■ **About this exercise**
Look through the records below for the line holding "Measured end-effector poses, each". Write it out exactly, with each following line through the line holding "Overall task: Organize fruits".

------------

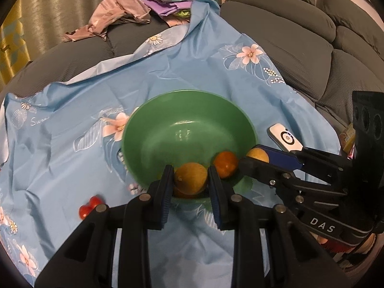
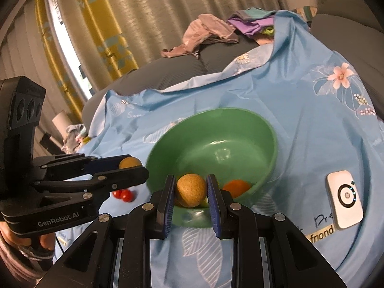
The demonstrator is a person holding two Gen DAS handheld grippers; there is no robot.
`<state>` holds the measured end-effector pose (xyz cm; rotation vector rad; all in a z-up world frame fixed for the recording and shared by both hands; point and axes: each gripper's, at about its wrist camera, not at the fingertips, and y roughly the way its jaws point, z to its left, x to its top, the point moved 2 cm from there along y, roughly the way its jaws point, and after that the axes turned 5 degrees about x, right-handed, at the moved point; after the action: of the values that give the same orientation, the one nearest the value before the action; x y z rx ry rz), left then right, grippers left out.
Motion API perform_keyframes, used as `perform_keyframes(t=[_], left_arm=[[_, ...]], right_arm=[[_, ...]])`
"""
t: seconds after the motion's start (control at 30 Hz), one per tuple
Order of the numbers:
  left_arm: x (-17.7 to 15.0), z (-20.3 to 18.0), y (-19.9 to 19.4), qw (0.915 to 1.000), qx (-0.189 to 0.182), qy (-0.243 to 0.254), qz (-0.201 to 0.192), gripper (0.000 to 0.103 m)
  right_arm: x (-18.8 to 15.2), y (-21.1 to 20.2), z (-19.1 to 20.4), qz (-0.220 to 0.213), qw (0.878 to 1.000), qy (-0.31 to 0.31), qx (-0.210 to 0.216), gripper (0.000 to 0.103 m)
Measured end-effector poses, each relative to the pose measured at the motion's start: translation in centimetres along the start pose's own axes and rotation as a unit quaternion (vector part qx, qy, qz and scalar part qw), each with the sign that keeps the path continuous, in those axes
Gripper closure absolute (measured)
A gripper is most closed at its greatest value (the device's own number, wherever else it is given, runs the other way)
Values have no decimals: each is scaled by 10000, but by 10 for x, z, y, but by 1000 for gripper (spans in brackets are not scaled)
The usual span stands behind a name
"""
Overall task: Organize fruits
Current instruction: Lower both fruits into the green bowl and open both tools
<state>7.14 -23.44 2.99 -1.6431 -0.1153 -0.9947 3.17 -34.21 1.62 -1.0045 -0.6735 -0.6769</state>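
A green bowl (image 1: 187, 94) (image 2: 216, 111) sits on a blue flowered cloth (image 1: 72, 144) with an orange fruit (image 1: 225, 165) (image 2: 236, 187) inside it. My left gripper (image 1: 190, 169) (image 2: 135, 164) is shut on a round yellow-brown fruit (image 1: 190, 180) (image 2: 129, 162), held at the bowl's near rim. My right gripper (image 2: 190, 177) (image 1: 252, 154) is shut on a second yellow-brown fruit (image 2: 190, 192) (image 1: 259, 156), held over the bowl's right edge. Two red cherry tomatoes (image 1: 90, 206) (image 2: 123, 194) lie on the cloth left of the bowl.
A white device (image 1: 285, 138) (image 2: 345, 199) lies on the cloth right of the bowl. The cloth covers a grey sofa (image 1: 300, 36), with loose clothes (image 1: 124, 12) piled at its far end. Curtains (image 2: 108, 24) hang behind.
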Motion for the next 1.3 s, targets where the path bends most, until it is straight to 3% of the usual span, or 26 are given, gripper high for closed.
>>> perform_keyframes(t=[0.4,1.3], left_arm=[[11,-9,34,9997,-88,90,210,75],[11,-1,78,9978,-11,65,655,74]], right_arm=[[8,6,-26,-63,9998,136,-147,75],[10,31,-38,321,9986,41,-424,75]])
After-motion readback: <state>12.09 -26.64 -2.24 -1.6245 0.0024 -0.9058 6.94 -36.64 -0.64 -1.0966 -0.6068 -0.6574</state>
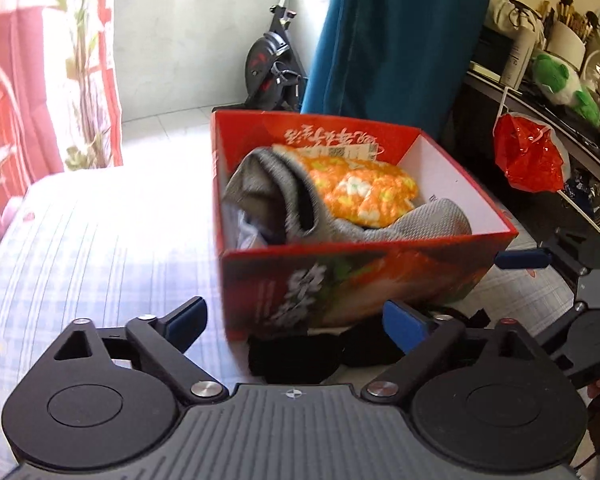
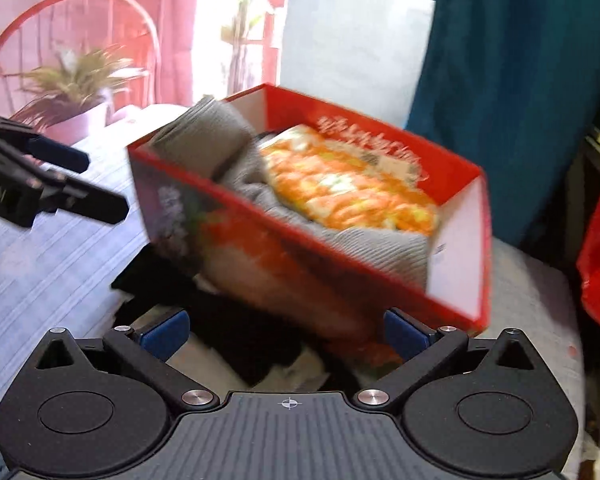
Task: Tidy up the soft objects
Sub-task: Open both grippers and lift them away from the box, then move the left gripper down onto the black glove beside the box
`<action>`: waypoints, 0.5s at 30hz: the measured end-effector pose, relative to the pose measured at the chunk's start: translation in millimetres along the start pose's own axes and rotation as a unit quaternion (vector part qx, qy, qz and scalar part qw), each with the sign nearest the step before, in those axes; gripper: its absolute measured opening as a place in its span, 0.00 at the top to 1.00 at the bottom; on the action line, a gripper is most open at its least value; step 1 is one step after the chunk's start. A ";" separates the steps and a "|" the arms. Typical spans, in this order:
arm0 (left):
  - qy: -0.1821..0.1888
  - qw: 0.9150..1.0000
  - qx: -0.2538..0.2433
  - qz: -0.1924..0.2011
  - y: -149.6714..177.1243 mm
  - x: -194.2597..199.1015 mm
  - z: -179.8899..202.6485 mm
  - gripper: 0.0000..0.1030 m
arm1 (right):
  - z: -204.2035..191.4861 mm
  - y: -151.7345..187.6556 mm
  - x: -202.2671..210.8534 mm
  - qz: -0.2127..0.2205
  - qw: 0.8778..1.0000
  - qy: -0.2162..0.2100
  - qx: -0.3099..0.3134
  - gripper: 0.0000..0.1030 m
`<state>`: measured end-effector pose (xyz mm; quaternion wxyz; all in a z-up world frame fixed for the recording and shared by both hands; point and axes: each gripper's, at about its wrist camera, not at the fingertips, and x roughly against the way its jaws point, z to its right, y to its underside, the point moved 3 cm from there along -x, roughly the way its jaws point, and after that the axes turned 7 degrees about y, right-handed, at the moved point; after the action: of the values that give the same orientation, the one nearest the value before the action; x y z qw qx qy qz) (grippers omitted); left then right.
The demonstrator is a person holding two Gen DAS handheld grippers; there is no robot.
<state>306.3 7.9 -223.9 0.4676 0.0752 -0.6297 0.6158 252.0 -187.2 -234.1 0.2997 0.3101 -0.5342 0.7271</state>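
Observation:
A red cardboard box (image 1: 364,246) stands on a pale checked bed sheet (image 1: 100,248). Inside lie a grey knit garment (image 1: 268,196) and an orange, yellow and white patterned soft item (image 1: 364,192). Black cloth (image 1: 296,356) lies on the sheet against the box's near side. My left gripper (image 1: 296,322) is open just in front of the box, above the black cloth, and holds nothing. In the right wrist view the box (image 2: 260,264), the grey garment (image 2: 204,140) and the orange item (image 2: 352,196) appear blurred. My right gripper (image 2: 286,330) is open over the black cloth (image 2: 240,332). The left gripper (image 2: 106,182) shows at the left.
Beyond the bed stand an exercise bike (image 1: 272,60) and a teal curtain (image 1: 392,40). At the right, a red plastic bag (image 1: 528,156) hangs from a cluttered shelf with a green plush toy (image 1: 560,80). A potted plant (image 2: 72,84) and a red chair (image 2: 4,52) stand at the left.

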 end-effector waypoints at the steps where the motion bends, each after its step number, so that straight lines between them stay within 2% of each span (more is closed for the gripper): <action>1: 0.000 1.000 0.005 -0.003 2.8 -1.5 -3.6 0.15 | -2.8 3.2 -1.9 -0.003 1.000 -0.005 -0.001 0.03; 3: 0.005 1.000 0.017 -0.010 8.8 -6.3 -10.7 0.25 | -5.1 6.7 -8.8 -0.012 1.000 -0.011 -0.008 0.05; 5: 0.013 0.999 0.030 -0.018 15.5 -12.2 -16.8 0.35 | -4.7 9.7 -17.5 -0.016 1.000 -0.009 -0.016 0.10; 9: 0.010 0.998 0.056 -0.035 28.8 -33.5 -24.7 0.36 | -2.9 14.6 -36.3 -0.018 0.998 -0.015 -0.050 0.28; 12: -0.001 0.996 0.077 -0.049 39.4 -49.8 -28.7 0.36 | 0.9 21.2 -49.5 -0.011 0.992 -0.020 -0.125 0.32; 15: 0.014 0.993 0.102 -0.056 48.3 -60.6 -32.3 0.36 | 2.4 29.2 -59.2 -0.005 0.982 -0.027 -0.188 0.36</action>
<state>323.3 17.2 -305.6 0.5002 0.1490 -0.5517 0.6506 267.1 -202.9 -296.5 0.3414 0.2709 -0.6675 0.6037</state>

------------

■ **Result of this exercise**
Measured end-effector poses, each relative to the pose measured at the motion's start: translation in centimetres along the start pose's own axes and rotation as a unit quaternion (vector part qx, qy, qz and scalar part qw), each with the sign that keeps the path continuous, in those axes
Gripper closure absolute (measured)
A gripper is most closed at its greatest value (the device's own number, wherever else it is given, runs the other way)
Values have no decimals: each is scaled by 10000, but by 10 for x, z, y, but by 1000 for gripper (spans in brackets are not scaled)
The usual span stands behind a name
"""
Overall task: Organize fruits

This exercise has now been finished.